■ Goal of the exercise: What is the number of lines in the material below that include the word "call"? Write that number and nothing more.

-- Data to use follows --

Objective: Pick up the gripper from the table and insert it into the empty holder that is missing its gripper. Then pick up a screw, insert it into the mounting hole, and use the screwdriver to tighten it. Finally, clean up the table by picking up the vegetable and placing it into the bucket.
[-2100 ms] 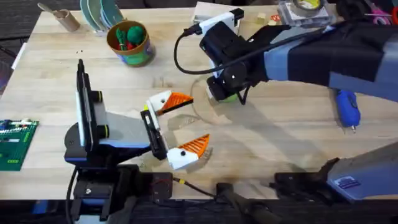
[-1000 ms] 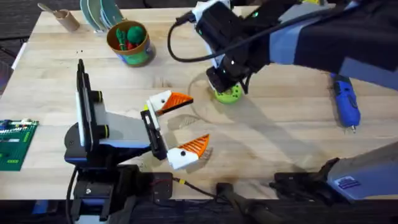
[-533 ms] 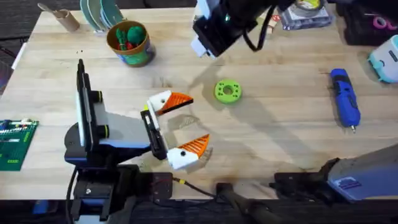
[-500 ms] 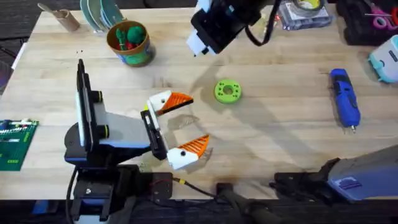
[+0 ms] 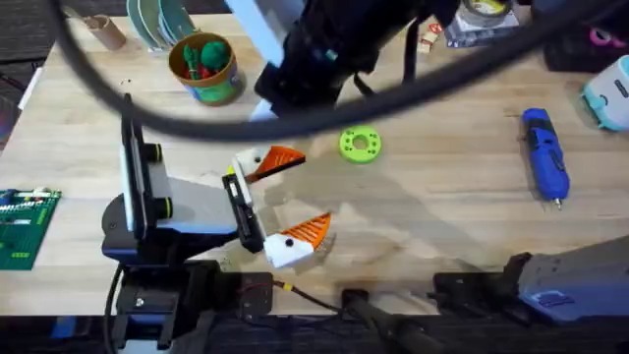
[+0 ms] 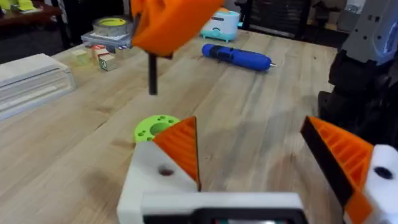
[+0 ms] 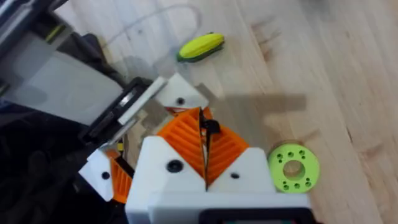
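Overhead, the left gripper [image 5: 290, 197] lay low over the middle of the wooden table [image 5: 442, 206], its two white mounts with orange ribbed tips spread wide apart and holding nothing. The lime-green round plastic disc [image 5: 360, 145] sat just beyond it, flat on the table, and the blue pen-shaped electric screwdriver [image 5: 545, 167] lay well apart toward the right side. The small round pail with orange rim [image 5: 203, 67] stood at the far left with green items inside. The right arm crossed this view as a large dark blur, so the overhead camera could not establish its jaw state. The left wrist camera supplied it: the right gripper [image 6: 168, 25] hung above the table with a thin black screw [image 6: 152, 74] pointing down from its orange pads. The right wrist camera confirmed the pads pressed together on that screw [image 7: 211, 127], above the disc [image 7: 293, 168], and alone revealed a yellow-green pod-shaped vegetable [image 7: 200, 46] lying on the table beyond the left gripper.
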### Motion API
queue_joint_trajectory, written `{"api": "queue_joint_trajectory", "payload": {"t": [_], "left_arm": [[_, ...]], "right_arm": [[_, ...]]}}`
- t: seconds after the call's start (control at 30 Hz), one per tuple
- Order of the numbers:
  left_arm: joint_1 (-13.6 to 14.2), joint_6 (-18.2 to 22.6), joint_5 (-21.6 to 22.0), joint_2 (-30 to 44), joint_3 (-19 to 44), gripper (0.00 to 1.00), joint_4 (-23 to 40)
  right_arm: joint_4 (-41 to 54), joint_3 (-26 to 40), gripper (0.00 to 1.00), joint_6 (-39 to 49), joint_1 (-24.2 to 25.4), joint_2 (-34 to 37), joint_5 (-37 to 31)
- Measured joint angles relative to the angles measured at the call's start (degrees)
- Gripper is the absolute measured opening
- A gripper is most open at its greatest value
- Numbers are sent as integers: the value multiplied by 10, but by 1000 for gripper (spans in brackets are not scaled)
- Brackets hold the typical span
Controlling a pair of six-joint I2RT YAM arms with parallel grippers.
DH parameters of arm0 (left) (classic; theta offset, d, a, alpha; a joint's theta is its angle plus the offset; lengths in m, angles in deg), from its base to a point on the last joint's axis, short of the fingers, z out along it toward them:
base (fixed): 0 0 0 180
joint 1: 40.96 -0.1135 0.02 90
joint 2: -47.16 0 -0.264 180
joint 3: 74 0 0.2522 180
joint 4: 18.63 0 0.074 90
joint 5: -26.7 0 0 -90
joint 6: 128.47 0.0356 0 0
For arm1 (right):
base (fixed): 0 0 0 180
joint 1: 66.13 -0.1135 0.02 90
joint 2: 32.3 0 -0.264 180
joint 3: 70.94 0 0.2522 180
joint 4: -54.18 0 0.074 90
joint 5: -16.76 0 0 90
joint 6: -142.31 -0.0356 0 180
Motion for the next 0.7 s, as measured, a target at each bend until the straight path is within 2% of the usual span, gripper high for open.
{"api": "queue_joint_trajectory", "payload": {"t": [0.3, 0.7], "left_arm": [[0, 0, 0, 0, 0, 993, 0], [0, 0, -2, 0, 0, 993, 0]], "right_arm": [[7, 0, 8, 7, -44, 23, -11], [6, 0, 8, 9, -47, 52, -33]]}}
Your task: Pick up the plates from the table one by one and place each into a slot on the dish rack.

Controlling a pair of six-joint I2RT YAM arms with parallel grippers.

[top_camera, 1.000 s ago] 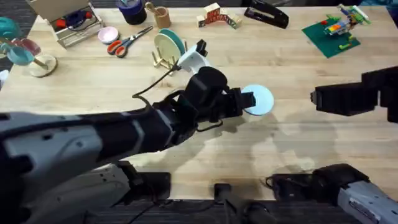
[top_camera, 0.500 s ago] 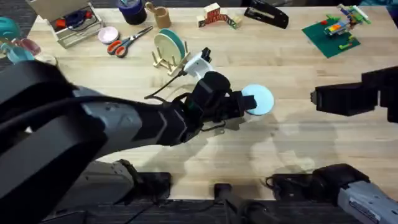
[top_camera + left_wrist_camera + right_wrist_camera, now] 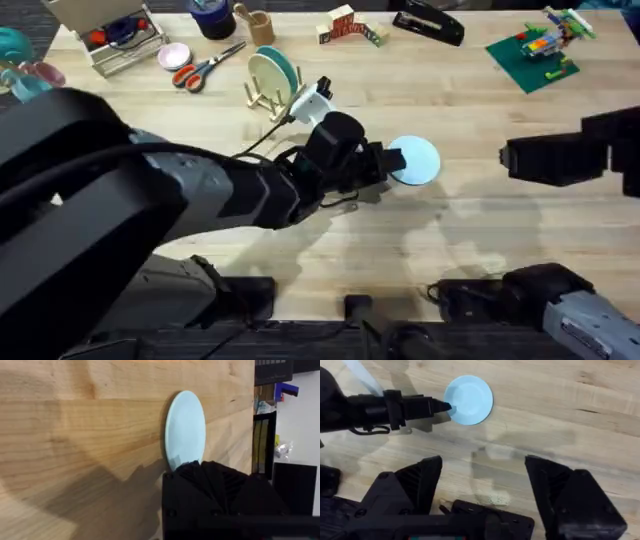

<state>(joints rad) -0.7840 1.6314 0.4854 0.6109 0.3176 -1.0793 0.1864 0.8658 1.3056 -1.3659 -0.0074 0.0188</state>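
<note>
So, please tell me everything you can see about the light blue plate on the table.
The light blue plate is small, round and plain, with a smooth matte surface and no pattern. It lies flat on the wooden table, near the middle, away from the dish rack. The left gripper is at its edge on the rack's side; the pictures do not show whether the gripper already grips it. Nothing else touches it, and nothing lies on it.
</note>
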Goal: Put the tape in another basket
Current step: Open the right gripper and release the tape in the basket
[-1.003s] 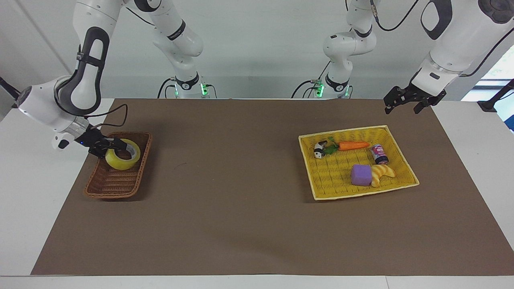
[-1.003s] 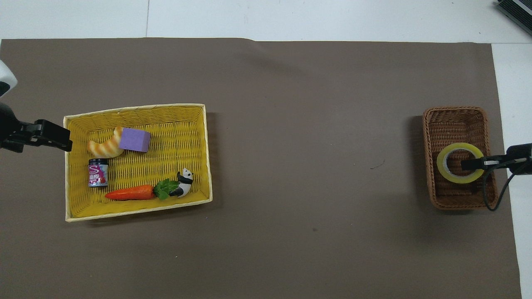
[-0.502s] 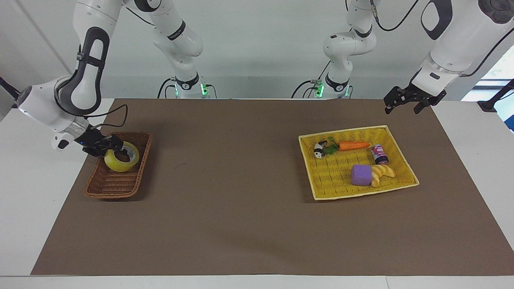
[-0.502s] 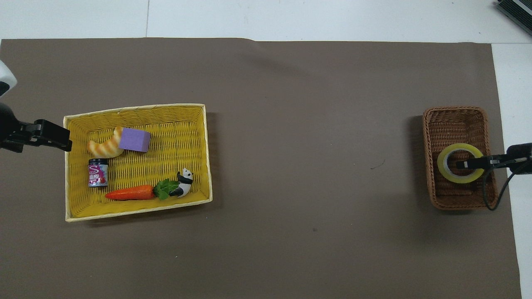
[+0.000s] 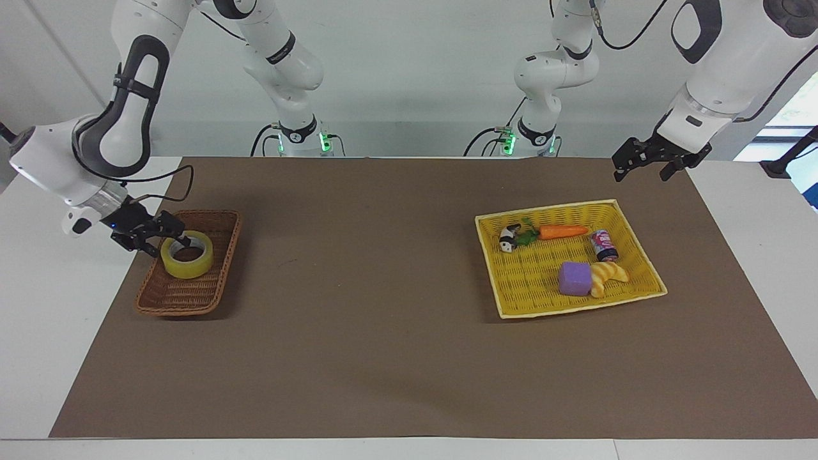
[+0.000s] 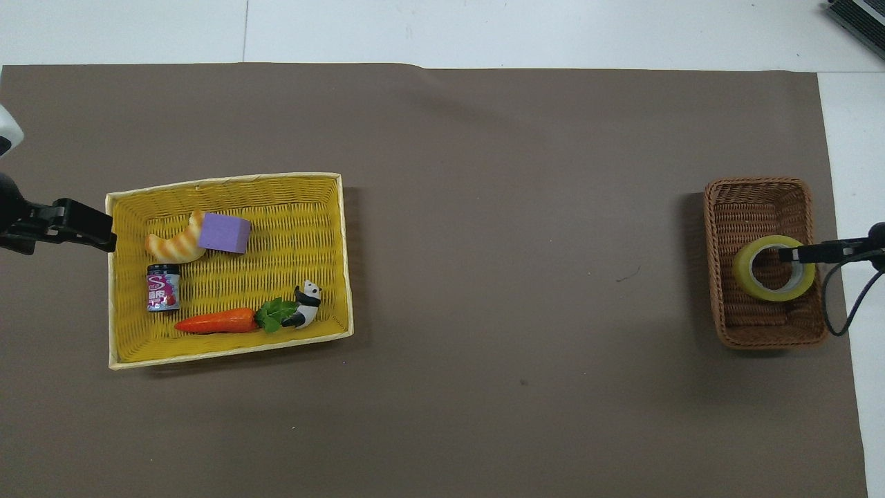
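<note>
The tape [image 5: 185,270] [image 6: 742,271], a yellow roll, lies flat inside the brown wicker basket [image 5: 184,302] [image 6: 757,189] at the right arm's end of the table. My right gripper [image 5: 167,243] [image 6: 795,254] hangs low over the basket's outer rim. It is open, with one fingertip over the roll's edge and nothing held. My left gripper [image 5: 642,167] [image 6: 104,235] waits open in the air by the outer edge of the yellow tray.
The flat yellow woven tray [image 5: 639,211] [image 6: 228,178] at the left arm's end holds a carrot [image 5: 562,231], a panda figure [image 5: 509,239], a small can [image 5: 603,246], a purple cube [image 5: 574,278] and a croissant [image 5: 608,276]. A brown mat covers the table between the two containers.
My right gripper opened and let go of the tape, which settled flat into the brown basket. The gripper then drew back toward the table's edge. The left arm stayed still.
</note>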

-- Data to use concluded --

■ Response: 2